*WHAT YOU SHOULD DO*.
Your job is to copy every line in the material containing the word "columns".

*COLLECTED DATA*.
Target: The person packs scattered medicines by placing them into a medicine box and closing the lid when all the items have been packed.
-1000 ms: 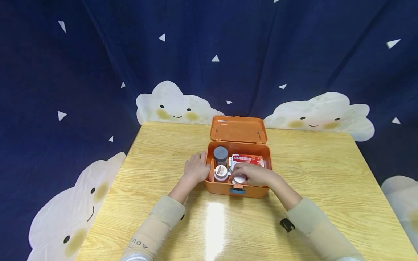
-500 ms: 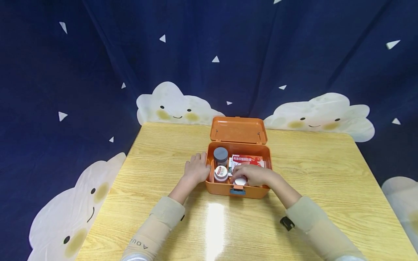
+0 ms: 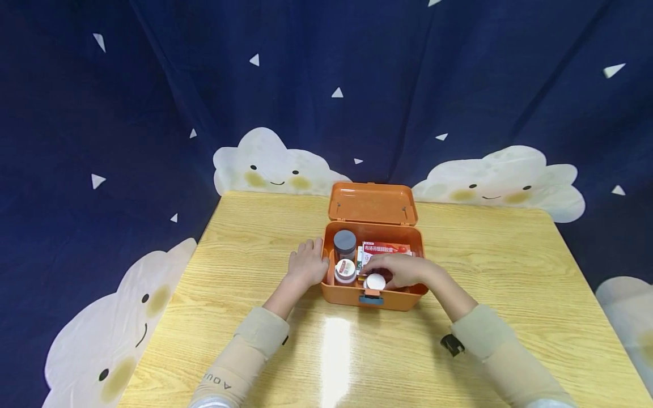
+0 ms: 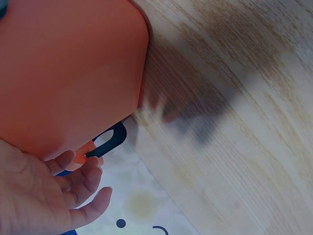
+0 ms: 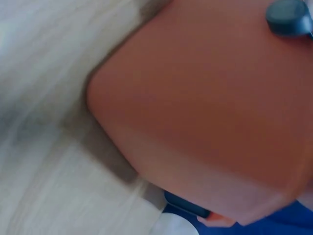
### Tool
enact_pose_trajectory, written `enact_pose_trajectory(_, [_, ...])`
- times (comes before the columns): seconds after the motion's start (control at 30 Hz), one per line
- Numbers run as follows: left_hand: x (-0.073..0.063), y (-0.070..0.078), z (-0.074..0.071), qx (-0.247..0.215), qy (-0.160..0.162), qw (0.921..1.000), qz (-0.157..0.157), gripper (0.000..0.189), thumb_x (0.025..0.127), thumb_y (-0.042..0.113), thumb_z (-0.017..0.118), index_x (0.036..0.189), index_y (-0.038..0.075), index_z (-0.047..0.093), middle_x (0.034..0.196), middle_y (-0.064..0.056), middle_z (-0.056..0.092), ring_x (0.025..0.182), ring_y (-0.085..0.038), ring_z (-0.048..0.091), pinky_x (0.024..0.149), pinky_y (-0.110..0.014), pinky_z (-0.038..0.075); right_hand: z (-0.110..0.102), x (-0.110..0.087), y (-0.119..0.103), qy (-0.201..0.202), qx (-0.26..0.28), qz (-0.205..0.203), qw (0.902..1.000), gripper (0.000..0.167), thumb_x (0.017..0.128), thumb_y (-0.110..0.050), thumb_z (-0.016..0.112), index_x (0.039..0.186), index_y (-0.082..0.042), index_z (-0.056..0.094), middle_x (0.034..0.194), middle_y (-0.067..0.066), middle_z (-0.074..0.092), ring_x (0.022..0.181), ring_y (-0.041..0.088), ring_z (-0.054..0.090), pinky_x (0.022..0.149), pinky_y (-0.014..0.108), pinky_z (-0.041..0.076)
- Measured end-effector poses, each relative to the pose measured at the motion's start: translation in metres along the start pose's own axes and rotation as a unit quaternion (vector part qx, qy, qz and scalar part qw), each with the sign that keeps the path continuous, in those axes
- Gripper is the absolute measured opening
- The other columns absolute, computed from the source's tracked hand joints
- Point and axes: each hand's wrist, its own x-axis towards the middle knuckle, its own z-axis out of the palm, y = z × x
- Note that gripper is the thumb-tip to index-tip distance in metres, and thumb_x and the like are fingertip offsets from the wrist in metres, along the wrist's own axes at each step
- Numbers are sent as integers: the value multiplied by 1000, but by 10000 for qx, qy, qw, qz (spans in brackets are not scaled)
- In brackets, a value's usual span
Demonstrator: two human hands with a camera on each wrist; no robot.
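Note:
An orange box point(image 3: 352, 293) stands on the table with its lid point(image 3: 372, 204) raised. My left hand point(image 3: 308, 263) rests against the box's left side, thumb at the rim; in the left wrist view its fingers point(image 4: 88, 183) are loosely bent beside the wall. My right hand point(image 3: 405, 271) is inside the box, fingers spread over a white-capped bottle point(image 3: 375, 281) near the front wall, apart from its cap. Left of that stand another white-capped bottle point(image 3: 345, 271) and a grey-lidded jar point(image 3: 344, 242). A red medicine box point(image 3: 380, 247) lies behind the hand, partly covered. The right wrist view shows the box wall point(image 5: 205, 107), no fingers.
A blue latch point(image 3: 370, 299) sits on the box's front. In the left wrist view a dark handle point(image 4: 110, 140) shows by the far corner of the box. Behind the wooden table point(image 3: 265, 226) hangs a dark blue curtain point(image 3: 306, 68) with cloud prints.
My right hand has lifted slightly and shifted right, its fingers opening away from the white-capped bottle, whose cap now shows in full. The left hand stays put.

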Motion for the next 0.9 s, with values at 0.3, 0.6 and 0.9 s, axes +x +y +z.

*EXERCISE ANSWER*.
- times (comes before the columns): seconds after the motion's start (control at 30 Hz), one per line
- The other columns absolute, computed from the source's tracked hand joints

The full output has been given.